Material provided:
━━━━━━
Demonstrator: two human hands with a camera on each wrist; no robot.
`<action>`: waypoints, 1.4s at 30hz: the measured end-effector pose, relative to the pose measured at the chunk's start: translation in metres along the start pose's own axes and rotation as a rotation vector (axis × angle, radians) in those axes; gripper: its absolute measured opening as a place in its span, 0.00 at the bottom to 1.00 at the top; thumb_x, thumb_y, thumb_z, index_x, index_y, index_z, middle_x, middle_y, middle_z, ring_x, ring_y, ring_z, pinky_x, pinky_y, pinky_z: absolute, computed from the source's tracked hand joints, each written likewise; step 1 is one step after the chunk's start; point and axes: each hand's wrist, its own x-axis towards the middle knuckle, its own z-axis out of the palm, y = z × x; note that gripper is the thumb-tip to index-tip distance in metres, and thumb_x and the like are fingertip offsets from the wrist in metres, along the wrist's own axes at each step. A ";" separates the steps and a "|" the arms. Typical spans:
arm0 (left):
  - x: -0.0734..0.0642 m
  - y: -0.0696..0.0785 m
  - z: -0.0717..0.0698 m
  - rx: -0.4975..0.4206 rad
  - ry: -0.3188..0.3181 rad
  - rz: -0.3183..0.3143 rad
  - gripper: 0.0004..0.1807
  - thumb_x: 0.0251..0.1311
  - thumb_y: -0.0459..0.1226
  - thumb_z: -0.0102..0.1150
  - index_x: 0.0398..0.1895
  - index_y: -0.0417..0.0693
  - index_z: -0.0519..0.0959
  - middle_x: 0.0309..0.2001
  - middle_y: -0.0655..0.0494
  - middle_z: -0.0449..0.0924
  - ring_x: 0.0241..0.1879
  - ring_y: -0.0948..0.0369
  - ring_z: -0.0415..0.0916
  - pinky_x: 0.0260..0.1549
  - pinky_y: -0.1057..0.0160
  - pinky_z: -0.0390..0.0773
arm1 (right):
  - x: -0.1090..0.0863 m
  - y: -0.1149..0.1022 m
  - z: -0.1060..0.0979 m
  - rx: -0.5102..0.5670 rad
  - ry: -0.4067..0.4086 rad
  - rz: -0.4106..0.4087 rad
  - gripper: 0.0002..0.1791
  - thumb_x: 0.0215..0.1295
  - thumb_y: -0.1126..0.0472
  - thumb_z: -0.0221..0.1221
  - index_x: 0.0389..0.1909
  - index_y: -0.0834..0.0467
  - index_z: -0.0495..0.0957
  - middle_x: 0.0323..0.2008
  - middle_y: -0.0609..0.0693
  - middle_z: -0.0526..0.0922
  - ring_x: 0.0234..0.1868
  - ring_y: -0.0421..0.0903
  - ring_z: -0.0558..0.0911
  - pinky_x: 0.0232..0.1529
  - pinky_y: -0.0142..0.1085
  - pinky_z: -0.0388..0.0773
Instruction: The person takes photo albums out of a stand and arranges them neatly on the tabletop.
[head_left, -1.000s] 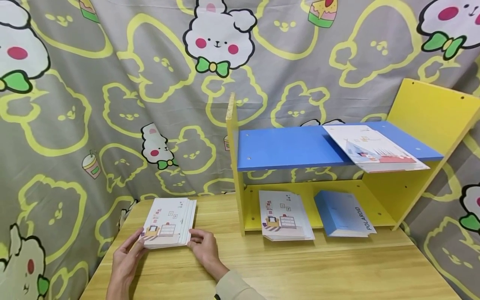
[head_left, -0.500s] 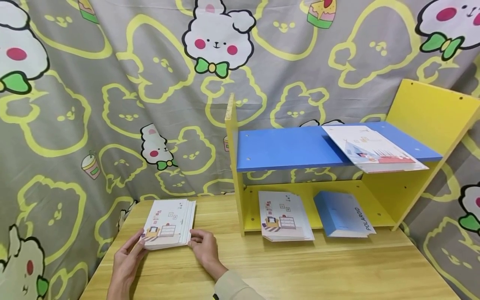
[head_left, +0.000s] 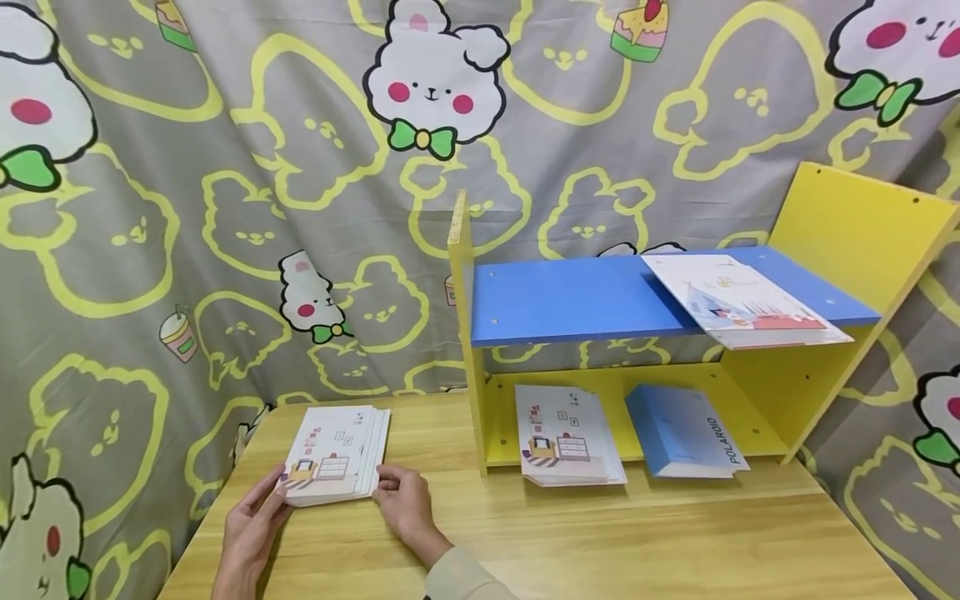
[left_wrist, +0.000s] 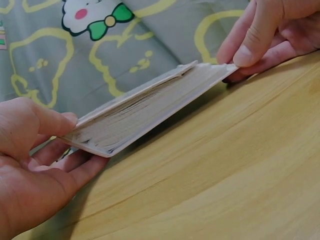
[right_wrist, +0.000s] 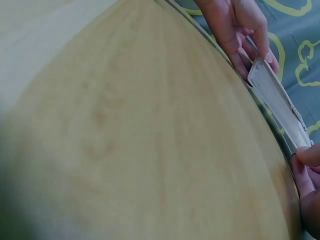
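A white photo album or book (head_left: 330,458) with a drawn room on its cover lies at the table's left side, face up. My left hand (head_left: 251,529) pinches its near left corner, with the thumb on top and fingers underneath, as the left wrist view shows. At the near right corner, my right hand (head_left: 407,504) pinches the cover between thumb and fingers. Page edges of the album (left_wrist: 145,112) show between its covers in the left wrist view. Its near edge looks raised a little above the table; whether the far edge touches is hidden.
A yellow and blue shelf (head_left: 558,300) stands to the right. A similar white album (head_left: 573,446) and a blue POLAROID book (head_left: 690,433) jut from its lower level. Another white illustrated book (head_left: 738,304) overhangs the blue board. A patterned curtain (head_left: 300,208) hangs behind the wooden table (head_left: 600,542).
The album has shifted slightly toward me with both hands still holding its corners. The head view has tilted a little. The shelf and its books stay put.
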 end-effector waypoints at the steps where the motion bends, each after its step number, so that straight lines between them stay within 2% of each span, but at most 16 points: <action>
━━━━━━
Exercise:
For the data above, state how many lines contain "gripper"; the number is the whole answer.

Reply to the exercise:
3